→ **Exercise data**

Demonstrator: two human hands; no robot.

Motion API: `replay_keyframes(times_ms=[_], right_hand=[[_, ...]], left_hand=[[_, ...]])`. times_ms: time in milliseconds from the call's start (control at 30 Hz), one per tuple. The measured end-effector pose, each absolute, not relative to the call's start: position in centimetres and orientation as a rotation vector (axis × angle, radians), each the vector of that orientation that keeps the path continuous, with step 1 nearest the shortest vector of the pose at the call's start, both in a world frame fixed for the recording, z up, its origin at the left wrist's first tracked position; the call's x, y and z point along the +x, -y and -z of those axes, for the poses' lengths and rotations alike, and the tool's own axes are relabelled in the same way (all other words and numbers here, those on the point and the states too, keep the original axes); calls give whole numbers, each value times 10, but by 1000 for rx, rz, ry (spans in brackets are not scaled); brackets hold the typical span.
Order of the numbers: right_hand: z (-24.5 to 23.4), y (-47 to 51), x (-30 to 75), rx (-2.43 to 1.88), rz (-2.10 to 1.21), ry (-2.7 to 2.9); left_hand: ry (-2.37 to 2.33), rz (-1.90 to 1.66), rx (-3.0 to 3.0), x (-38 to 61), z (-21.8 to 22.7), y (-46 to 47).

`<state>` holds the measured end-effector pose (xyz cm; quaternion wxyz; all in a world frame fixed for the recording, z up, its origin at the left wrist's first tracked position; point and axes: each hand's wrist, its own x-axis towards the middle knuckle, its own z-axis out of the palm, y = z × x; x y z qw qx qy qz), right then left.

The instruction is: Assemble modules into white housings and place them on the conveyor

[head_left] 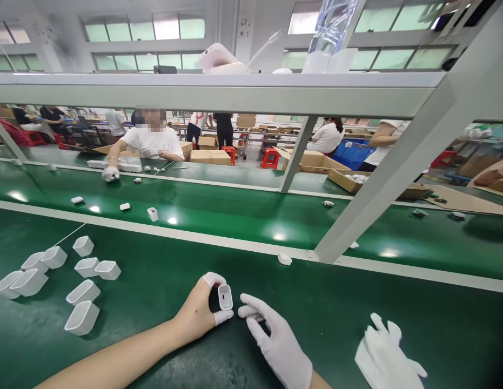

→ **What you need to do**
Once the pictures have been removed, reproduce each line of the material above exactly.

→ **Solution to this exercise**
Demonstrator: two human hands; no robot.

Motion API: `replay_keyframes(times_ms=[_], right_hand=[[_, ...]], left_hand=[[_, ...]])`. times_ms: time in milliseconds from the call's start (control at 30 Hz), one per tuple. The measured end-effector pose, each absolute, not relative to the call's start: position in centimetres and orientation as a rotation vector (axis × angle, radians), each the vector of that orientation that keeps the path continuous, with step 1 nearest the shortest vector of the pose at the call's start, both in a world frame fixed for the recording, z up, its origin at the left wrist's first tracked position; the call's x, y and z point along the +x, -y and -z of those axes, for the poses' lengths and rotations alike, and the tool's own axes are relabelled in the same way (all other words and numbers here, those on the point and the states too, keep the original axes); calls give whole numbers, each value times 10, but by 1000 for rx, rz, ry (spans in brackets are not scaled); brackets hold the typical span.
Order of the numbers: right_hand: z (-24.5 to 23.4), y (-47 to 51), x (-30 to 75), rx (-2.43 to 1.88), rz (-2.10 to 1.21), ry (-2.7 to 2.9); left_hand: ry (-2.37 to 2.33), rz (-1.90 to 1.66), rx (-3.0 to 3.0), x (-38 to 61), z (-21.8 to 22.7), y (-46 to 47).

`<state>` holds the measured end-effector pose (xyz cm; quaternion wxyz; all in a world frame fixed for the recording, z up, its origin at the left wrist's first tracked position; point and axes: each hand's wrist, its own x-axis towards the middle knuckle, its own z-axis out of the palm, y = z × x; x y z qw qx qy qz), right then left.

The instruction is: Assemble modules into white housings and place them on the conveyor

[head_left] 

With this, the output is complete.